Problem description: The lines needed are those from the start of the records through the line holding "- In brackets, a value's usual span", each copied exactly.
____ The data
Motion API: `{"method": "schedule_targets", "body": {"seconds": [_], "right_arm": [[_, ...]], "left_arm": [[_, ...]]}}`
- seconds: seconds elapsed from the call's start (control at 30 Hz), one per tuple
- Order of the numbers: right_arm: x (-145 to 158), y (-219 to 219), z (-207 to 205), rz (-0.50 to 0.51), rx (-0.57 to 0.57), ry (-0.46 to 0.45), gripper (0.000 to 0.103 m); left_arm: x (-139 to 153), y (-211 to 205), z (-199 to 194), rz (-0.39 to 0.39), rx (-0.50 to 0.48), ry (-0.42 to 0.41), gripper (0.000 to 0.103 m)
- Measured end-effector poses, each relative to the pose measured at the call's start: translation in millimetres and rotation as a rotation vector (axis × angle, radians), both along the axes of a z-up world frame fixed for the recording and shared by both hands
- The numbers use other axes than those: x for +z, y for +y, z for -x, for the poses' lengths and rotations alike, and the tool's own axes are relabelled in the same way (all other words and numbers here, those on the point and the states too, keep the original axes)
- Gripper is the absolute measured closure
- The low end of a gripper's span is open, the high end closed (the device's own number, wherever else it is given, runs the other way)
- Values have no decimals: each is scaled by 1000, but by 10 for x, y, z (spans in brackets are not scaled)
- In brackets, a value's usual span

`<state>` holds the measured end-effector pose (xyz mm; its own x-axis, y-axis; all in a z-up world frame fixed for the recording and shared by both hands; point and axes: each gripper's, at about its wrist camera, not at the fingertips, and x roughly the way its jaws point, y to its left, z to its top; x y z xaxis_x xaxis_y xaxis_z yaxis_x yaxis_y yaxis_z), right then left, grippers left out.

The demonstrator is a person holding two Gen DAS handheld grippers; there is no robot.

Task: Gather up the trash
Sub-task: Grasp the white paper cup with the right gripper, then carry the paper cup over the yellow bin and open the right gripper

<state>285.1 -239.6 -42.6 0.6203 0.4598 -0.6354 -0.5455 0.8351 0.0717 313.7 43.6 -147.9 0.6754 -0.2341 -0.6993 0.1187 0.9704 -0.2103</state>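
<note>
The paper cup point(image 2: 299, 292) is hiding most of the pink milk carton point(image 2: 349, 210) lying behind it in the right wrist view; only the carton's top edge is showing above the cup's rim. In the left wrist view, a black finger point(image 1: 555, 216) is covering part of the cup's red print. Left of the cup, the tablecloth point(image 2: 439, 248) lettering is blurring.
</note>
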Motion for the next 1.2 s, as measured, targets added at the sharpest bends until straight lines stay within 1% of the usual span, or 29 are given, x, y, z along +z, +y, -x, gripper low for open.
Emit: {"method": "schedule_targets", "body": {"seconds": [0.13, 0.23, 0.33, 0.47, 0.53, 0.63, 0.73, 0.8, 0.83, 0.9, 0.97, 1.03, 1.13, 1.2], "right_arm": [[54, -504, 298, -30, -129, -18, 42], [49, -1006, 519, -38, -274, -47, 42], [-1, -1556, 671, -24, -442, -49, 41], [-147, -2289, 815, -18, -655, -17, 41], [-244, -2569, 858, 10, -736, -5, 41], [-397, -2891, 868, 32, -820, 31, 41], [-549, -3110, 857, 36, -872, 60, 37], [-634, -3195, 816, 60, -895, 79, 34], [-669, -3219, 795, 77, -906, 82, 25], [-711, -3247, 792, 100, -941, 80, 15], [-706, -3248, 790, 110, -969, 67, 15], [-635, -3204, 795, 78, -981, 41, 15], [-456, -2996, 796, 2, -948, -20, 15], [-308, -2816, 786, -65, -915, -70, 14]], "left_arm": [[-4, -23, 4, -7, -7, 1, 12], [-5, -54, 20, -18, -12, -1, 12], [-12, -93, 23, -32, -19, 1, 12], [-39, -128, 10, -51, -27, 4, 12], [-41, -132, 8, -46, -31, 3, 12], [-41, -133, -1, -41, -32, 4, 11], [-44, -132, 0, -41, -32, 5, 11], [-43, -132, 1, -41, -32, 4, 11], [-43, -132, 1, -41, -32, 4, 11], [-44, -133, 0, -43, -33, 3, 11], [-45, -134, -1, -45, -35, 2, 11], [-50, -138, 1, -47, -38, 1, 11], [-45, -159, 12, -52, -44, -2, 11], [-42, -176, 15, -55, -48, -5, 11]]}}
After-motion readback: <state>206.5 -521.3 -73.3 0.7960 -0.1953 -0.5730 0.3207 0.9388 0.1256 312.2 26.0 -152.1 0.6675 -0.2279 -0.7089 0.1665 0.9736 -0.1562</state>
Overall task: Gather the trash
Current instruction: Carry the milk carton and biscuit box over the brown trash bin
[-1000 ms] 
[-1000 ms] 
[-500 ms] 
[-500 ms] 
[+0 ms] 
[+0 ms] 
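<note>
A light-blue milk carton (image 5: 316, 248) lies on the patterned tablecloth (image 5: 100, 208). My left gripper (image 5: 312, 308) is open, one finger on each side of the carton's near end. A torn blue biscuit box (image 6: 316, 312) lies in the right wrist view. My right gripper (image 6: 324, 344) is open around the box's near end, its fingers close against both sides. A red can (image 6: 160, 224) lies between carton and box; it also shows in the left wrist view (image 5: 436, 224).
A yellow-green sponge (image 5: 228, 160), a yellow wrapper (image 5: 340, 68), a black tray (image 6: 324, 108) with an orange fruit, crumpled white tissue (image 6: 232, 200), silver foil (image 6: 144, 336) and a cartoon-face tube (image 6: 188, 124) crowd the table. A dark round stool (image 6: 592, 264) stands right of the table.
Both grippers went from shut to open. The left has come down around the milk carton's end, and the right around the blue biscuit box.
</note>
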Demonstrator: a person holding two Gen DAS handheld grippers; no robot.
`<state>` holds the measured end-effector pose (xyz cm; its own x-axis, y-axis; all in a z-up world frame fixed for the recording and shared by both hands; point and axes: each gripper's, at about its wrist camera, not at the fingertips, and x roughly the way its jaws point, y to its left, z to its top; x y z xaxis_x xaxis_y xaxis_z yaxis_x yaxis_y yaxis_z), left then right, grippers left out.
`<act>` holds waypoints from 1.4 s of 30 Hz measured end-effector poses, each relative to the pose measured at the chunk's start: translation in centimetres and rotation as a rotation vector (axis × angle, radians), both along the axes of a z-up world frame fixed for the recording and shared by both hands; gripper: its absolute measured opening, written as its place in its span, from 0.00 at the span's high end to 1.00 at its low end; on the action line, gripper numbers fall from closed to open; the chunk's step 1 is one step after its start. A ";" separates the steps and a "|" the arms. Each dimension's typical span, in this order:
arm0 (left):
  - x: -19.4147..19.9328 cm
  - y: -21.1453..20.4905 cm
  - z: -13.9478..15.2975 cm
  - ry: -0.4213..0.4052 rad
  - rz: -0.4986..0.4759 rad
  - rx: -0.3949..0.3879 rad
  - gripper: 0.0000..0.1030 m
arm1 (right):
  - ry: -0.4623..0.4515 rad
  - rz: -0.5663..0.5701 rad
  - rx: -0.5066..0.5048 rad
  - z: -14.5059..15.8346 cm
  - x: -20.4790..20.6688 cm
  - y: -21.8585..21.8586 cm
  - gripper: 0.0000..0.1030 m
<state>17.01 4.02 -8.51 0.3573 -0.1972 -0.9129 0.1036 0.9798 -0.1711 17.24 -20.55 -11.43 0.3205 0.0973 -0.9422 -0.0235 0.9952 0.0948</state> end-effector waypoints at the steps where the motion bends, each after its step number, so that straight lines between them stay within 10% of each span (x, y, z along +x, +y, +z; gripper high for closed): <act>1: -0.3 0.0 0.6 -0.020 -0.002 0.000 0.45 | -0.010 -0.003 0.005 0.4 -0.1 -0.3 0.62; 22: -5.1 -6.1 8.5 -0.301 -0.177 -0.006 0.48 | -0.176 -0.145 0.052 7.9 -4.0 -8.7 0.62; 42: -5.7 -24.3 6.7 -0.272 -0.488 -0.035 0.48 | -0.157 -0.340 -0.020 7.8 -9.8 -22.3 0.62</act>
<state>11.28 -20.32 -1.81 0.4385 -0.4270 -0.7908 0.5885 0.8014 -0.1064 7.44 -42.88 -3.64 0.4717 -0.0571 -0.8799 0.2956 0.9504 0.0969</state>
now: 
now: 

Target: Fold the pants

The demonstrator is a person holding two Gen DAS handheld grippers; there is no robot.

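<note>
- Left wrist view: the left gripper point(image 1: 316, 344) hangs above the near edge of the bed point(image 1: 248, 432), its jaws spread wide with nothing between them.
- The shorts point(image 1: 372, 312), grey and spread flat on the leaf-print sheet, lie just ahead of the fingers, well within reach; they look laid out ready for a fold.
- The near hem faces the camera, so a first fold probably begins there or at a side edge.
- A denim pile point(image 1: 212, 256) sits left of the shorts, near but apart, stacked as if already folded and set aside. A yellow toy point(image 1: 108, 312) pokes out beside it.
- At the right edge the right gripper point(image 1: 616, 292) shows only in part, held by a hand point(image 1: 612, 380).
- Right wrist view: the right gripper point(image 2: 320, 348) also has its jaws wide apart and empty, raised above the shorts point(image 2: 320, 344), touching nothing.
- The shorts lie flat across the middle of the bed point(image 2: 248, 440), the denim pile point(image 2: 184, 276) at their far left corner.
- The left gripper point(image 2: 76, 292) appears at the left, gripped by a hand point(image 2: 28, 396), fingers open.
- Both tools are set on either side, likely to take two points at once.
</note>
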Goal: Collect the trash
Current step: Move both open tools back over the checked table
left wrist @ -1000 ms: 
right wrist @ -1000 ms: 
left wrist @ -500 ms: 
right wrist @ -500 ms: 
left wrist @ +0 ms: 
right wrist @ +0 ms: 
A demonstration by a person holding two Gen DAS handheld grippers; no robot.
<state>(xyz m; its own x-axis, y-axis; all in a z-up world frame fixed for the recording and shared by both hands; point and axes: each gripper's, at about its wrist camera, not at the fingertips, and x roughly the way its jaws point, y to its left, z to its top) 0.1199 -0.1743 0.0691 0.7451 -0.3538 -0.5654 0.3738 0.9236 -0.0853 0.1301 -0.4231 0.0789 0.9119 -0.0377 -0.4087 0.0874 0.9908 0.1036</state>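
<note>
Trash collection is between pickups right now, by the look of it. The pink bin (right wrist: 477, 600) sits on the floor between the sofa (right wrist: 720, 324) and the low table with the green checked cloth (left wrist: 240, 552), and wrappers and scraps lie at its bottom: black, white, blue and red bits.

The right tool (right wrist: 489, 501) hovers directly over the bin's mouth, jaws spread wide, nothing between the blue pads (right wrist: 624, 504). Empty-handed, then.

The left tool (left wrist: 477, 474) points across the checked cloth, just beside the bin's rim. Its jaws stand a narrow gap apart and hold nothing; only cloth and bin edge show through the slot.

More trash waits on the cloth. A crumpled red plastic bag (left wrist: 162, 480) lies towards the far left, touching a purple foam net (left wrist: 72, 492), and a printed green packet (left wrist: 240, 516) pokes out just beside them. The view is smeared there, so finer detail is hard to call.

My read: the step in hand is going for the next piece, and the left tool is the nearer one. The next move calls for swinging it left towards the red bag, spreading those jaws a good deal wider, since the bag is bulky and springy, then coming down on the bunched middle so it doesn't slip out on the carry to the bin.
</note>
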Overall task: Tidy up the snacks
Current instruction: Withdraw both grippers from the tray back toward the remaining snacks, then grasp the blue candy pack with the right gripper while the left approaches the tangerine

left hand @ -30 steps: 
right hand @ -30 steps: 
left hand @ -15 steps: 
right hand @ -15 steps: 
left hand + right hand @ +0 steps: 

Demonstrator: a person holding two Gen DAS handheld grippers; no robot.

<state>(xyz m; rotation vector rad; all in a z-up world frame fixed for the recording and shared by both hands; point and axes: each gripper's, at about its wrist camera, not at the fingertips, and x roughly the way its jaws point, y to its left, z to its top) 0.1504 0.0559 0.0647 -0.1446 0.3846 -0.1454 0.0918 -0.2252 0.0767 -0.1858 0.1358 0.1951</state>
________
Task response:
Motion API: `{"method": "schedule_targets", "body": {"seconds": [_], "right_arm": [[_, ...]], "left_arm": [[_, ...]]}}`
- seconds: seconds elapsed from the call's start (control at 30 Hz), one per tuple
- Order of the numbers: right_arm: x (-145 to 158), y (-219 to 219), z (-207 to 205), rz (-0.50 to 0.51), rx (-0.57 to 0.57), ry (-0.46 to 0.45), gripper (0.000 to 0.103 m); left_arm: x (-139 to 153), y (-211 to 205), z (-199 to 194), rz (-0.39 to 0.39), rx (-0.50 to 0.48), ry (-0.42 to 0.41), gripper (0.000 to 0.103 m)
- Measured end-effector poses, each relative to the pose measured at the call's start: translation in millimetres and rotation as a rotation vector (axis × angle, radians), both along the axes of a z-up world frame fixed for the recording and shared by both hands
- The numbers use other axes than those: x for +z, y for +y, z for -x, for the poses' lengths and rotations alike, and the tool's own axes are relabelled in the same way (all other words and numbers here, those on the point and the states too, keep the original axes)
- Gripper is the absolute measured closure
- The low end of a gripper's span is open, the high end closed (the device's own number, wherever else it is given, runs the other way)
- Values have no decimals: each is scaled by 1000, but by 10 for x, y, z (spans in brackets are not scaled)
- In brackets, a value's usual span

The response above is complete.